TRAVEL'S FAVOURITE entrepreneur is setting up a squadron of minibuses that will offer rides between the capital and the Midlands. He is aiming for journeys of an hour or two, and has homed in on Birmingham, Coventry and Leicester as the three cities likely first to be linked with London by easyBus. (Anyone who has suffered rush hour on the M1 or M6 may take issue with the one- to two-hour assumption.) The relatively small size, one-third of the typical coach, means easyBus will be able to operate at higher frequencies than the existing National Express services. Minibuses can also provide links that would be uneconomic for larger vehicles, such as a service aimed at the Asian community and connecting Southall in west London with Leicester. Crucially, easyBus will use flexible pricing to match demand to supply – in other words, filling some seats at absurdly low prices.

National Express is running a poster campaign promoting its day-return fare of £13.50 between London and Birmingham, and comparing it with Virgin Trains' £93.50 ticket. But both look overpriced compared with Stelios's business model, which assumes a break-even fare of £6 each way. At busy times you will pay more. But plan to travel midweek and book in advance and you can travel almost for free: "With our standard yield management philosophy," says Stelios, "if you book two or three weeks in advance for an off-peak departure, it will start at £1."

A return fare of £2 is less than the one-way Tube fare from central London to Brent Cross.
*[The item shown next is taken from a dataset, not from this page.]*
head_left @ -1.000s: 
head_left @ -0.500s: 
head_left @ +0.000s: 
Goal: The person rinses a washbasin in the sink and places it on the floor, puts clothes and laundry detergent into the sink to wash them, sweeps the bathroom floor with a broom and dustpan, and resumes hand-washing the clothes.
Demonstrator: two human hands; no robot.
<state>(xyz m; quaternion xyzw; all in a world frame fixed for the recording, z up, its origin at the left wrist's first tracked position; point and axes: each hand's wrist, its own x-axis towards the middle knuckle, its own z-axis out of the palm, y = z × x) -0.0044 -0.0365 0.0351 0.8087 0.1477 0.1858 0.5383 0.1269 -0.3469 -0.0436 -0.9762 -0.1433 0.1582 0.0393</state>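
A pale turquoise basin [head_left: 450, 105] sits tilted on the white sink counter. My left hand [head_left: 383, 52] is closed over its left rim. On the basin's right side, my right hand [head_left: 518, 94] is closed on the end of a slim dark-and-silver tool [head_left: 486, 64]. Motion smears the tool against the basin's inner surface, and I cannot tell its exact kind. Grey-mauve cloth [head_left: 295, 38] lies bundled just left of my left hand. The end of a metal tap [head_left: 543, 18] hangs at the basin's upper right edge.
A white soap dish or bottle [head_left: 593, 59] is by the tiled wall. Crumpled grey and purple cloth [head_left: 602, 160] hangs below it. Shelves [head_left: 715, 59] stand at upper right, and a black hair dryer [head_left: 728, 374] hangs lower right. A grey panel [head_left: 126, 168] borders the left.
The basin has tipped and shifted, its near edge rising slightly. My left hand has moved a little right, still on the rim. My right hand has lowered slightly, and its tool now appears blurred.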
This roundabout, at the foot of the M1, is the traditional starting place for hitching to all points north. Stelios's move to start a cheap minibus service at the start of the new academic year is clearly intended to tempt freshers from the roadside to the easyBus, and to deplete further the ranks of Warwick University's Golden Thumb Club. Could hitch-hiking go the same way as supersonic air travel, also scheduled to shut down in October? Stelios has no great love of thumbing: "I did hitch-hike as a 14-year-old island-hoping around the Greek islands on my first holiday without my parents, but not since then," he says.

KARIN'S CAR rumbled through the environs of Frankfurt in the general direction of Germany's biggest airport. This journey may not be the stuff of Kerouac novels. Yet between us, Karin and I solved many of the world's problems along the way, and I reached the airport on time (unlike, it must be said, BA's aircraft). Hitching in the Federal Republic is almost always fun. But if you prefer not to take your chances on the road, the Germans have organised hitch-hiking. Every town of any size has a Mitfahrzentrale bureau, where willing drivers are teamed up with prospective passengers in return for a small fee.
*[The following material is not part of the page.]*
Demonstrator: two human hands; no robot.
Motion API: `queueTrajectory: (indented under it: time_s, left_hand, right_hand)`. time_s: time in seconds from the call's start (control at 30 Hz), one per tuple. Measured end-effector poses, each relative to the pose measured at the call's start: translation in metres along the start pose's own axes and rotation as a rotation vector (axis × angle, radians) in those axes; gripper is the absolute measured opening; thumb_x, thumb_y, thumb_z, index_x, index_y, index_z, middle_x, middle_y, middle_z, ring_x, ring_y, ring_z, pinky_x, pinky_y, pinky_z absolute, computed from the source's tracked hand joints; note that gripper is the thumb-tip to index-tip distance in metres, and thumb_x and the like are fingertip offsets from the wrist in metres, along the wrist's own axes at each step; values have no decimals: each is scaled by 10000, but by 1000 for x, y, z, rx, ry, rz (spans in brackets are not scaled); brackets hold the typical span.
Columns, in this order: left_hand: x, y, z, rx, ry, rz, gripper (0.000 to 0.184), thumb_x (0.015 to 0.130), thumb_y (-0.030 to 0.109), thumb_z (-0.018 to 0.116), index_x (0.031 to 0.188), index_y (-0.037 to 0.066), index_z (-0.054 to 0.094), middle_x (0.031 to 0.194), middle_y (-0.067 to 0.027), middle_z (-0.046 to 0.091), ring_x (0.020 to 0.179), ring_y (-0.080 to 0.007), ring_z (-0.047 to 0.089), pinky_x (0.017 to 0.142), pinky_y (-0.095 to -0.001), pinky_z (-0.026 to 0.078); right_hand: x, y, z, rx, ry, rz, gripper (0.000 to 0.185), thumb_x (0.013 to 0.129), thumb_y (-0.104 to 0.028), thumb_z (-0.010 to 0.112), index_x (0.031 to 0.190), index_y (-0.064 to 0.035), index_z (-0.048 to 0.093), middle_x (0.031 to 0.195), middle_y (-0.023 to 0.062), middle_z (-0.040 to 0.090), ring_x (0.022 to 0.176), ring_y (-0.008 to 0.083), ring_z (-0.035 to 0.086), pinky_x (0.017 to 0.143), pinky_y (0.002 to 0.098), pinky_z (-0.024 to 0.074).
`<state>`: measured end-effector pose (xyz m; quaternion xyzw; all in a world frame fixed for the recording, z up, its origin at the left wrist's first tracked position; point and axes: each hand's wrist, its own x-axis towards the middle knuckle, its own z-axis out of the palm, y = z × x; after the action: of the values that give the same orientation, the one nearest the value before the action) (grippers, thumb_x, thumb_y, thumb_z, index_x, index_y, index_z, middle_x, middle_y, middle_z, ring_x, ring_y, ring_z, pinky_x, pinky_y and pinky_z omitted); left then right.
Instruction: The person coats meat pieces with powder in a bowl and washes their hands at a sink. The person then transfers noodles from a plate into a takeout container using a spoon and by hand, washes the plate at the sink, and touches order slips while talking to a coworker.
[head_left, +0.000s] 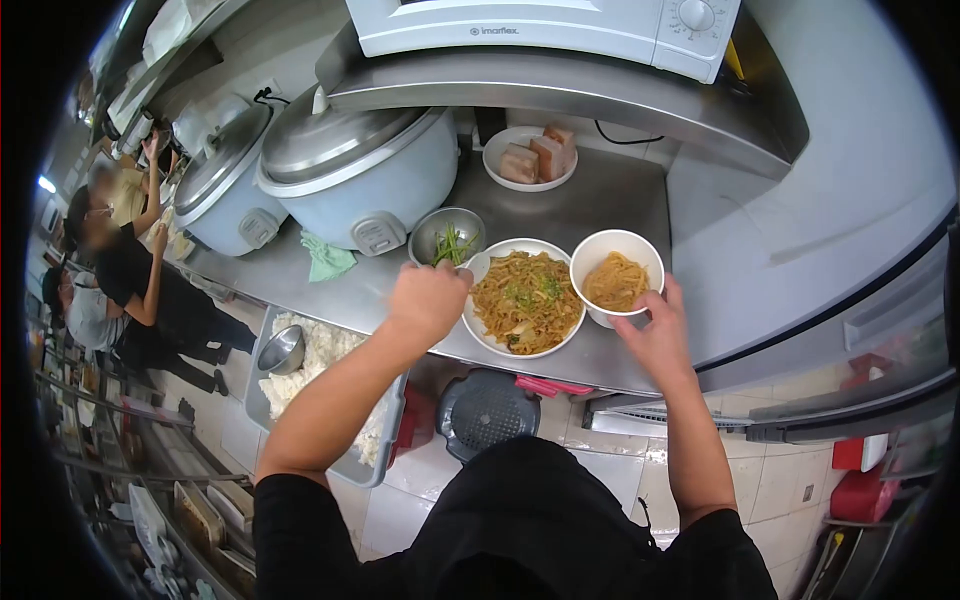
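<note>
My right hand (658, 330) grips a white paper bowl (594, 246) by its right side, thumb at the front. Noodles in sauce (615, 282) lie inside it. Just left of the bowl stands a round white plate (487, 338) heaped with brown noodles (527, 300) and bits of green. My left hand (430, 300) is closed at that plate's left edge, its fingertips beside a pale rounded shape; what it holds is not clear. Behind the left hand sits a metal bowl (425, 232) with cut green vegetables (455, 245).
Two large rice cookers (350, 180) stand at the left. A white bowl (495, 172) of pale blocks is at the back, under a shelf with a microwave oven (530, 30). Below left is a tub (375, 468) of rice. Other people (150, 270) stand far left.
</note>
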<state>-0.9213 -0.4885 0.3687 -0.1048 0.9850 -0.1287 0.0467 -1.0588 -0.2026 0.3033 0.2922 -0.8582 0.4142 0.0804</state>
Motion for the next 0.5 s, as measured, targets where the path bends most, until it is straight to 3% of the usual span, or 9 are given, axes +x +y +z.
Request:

* Stelios must regret that easyBus is not yet running; the service would enjoy a bumper Easter. Many rail links to and from London are disrupted over the long weekend, including the line serving Coventry and Birmingham. Paddington is closed completely. Yet this weekend, as always, German rail travellers are encouraged to see their country with the Schönes-Wochende ("Happy Weekend") ticket. Five adults can travel anywhere in Germany on a Saturday or Sunday for a total of €28 (£20), without thumbing.
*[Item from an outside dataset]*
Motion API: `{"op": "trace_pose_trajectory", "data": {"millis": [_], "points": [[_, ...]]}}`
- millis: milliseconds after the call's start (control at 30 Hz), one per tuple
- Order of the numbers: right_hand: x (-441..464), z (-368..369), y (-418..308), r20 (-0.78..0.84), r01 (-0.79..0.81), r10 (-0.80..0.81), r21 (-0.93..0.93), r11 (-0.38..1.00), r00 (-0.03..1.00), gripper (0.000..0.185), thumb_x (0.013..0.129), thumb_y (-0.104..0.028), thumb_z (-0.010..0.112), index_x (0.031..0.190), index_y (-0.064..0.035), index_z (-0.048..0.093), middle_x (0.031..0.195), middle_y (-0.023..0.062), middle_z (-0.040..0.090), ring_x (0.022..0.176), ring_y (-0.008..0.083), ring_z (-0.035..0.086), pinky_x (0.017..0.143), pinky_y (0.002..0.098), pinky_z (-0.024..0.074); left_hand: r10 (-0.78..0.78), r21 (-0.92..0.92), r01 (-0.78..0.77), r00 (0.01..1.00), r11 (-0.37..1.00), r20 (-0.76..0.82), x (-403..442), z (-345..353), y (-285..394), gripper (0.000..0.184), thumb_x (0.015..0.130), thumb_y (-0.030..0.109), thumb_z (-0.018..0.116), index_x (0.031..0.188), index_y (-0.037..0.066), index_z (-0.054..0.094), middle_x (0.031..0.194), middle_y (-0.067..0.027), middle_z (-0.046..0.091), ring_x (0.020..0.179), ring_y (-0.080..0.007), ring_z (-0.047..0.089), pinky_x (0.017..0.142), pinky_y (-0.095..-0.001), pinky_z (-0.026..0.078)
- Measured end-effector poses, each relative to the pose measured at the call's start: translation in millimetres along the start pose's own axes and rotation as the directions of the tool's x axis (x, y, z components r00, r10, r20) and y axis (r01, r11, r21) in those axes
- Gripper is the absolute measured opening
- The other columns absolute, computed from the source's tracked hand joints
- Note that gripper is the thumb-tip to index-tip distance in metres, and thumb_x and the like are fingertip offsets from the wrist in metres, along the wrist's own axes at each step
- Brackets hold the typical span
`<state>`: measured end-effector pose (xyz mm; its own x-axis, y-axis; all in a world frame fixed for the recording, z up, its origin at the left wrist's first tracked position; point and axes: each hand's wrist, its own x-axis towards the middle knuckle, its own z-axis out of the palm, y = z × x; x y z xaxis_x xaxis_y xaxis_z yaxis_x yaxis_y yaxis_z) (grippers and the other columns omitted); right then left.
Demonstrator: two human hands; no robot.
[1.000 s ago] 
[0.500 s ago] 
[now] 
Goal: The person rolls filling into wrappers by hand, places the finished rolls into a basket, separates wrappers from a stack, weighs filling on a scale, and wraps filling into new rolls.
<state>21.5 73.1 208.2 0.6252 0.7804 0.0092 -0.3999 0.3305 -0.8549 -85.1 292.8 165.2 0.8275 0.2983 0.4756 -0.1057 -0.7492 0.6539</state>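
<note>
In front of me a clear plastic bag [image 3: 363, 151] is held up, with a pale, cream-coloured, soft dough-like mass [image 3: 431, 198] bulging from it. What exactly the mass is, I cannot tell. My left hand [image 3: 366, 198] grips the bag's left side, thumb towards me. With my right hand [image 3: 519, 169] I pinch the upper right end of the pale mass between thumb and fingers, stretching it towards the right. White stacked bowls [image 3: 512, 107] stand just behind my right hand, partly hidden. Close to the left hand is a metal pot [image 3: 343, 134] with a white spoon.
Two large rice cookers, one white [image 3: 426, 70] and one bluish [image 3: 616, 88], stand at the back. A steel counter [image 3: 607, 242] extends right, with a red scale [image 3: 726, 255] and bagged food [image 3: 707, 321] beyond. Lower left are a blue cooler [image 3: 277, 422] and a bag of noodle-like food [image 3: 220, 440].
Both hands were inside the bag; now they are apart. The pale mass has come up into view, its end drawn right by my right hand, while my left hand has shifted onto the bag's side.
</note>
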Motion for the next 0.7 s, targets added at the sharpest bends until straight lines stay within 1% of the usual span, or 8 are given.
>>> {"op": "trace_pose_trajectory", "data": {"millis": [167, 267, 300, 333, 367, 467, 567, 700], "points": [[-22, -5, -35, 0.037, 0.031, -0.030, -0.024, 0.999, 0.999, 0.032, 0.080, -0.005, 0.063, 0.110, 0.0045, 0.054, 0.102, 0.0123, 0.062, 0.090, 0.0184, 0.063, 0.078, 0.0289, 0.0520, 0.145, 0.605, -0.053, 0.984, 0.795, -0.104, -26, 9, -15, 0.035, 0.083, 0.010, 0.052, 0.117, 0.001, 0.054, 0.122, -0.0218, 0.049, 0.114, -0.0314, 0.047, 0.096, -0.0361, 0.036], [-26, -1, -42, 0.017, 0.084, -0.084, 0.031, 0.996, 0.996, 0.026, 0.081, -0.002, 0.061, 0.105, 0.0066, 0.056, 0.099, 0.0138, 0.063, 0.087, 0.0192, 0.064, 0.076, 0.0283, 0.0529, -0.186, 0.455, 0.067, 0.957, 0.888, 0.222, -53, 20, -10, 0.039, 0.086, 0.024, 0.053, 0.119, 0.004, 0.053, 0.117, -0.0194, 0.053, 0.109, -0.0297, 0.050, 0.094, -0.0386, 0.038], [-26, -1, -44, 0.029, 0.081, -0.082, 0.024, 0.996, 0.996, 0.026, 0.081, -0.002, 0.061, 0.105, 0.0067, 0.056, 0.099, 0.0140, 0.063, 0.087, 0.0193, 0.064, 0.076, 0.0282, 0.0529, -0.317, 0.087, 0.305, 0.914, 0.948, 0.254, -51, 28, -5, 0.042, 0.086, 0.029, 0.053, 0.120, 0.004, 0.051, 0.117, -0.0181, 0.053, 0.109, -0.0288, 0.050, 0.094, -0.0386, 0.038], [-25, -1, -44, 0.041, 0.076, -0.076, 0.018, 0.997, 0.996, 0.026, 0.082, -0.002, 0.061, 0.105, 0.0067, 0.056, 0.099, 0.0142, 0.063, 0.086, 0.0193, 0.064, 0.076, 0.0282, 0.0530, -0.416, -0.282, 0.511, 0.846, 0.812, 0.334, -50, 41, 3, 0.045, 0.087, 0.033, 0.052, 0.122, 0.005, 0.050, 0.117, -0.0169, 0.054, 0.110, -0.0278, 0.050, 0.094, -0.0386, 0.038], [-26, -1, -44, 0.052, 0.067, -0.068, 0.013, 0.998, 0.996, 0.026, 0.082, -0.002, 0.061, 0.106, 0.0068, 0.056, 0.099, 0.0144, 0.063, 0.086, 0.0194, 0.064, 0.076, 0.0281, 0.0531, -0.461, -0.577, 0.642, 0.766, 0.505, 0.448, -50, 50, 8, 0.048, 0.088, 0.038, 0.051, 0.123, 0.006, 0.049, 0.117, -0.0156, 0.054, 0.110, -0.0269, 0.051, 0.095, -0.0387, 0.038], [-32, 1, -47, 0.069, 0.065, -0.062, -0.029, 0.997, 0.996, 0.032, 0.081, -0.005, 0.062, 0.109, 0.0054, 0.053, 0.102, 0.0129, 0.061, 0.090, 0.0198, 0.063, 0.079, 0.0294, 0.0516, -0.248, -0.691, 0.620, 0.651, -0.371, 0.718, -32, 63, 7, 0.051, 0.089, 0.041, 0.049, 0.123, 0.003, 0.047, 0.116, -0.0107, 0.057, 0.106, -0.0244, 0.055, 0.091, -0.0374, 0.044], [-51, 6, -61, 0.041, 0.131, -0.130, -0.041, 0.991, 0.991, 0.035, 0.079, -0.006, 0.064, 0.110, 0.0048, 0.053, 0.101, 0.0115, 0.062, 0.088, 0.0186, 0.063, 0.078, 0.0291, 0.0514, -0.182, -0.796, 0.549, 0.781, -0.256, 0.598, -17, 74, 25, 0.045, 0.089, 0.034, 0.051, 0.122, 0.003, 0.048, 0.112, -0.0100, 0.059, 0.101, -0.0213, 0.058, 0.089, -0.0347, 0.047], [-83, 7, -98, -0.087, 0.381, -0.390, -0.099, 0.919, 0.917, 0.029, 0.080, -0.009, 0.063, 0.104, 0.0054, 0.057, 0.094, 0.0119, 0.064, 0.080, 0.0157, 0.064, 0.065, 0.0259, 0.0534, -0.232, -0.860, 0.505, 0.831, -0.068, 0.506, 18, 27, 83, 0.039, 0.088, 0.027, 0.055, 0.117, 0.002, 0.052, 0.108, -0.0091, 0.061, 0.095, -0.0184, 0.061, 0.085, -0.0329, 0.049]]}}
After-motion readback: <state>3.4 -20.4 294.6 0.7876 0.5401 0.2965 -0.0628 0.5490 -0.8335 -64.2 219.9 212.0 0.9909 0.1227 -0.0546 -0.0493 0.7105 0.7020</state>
NEW STATESMAN magazine is celebrating its 90th anniversary with a reprint of the first edition. In 1913, George Bernard Shaw and Sidney Webb were worrying about upheavals in the Balkans, especially "gallant little Montenegro".

My attention was caught by the advertising, which includes an ad for a book that demands to be read: The Putamayo, Devil's Paradise, which is WE Hardenburg's account of travel in the Peruvian Amazon – "With a Map and many Illustrations". Dr Henry S Lunn takes out a half-page to promote "Tours in Italy for the Spring". For £22 10s (£22.50 in new money, but equivalent to £1,350 today) travellers were taken to Genoa, Rome, Naples, Florence, Venice and Milan. Ninety years on, a full page ad has been taken out by Messrs easyJet, who – along with Ryanair – will fly you to airports quite close to any of those places for little more than £22 10s. It could cost you more to reach the airport, unless you hitch.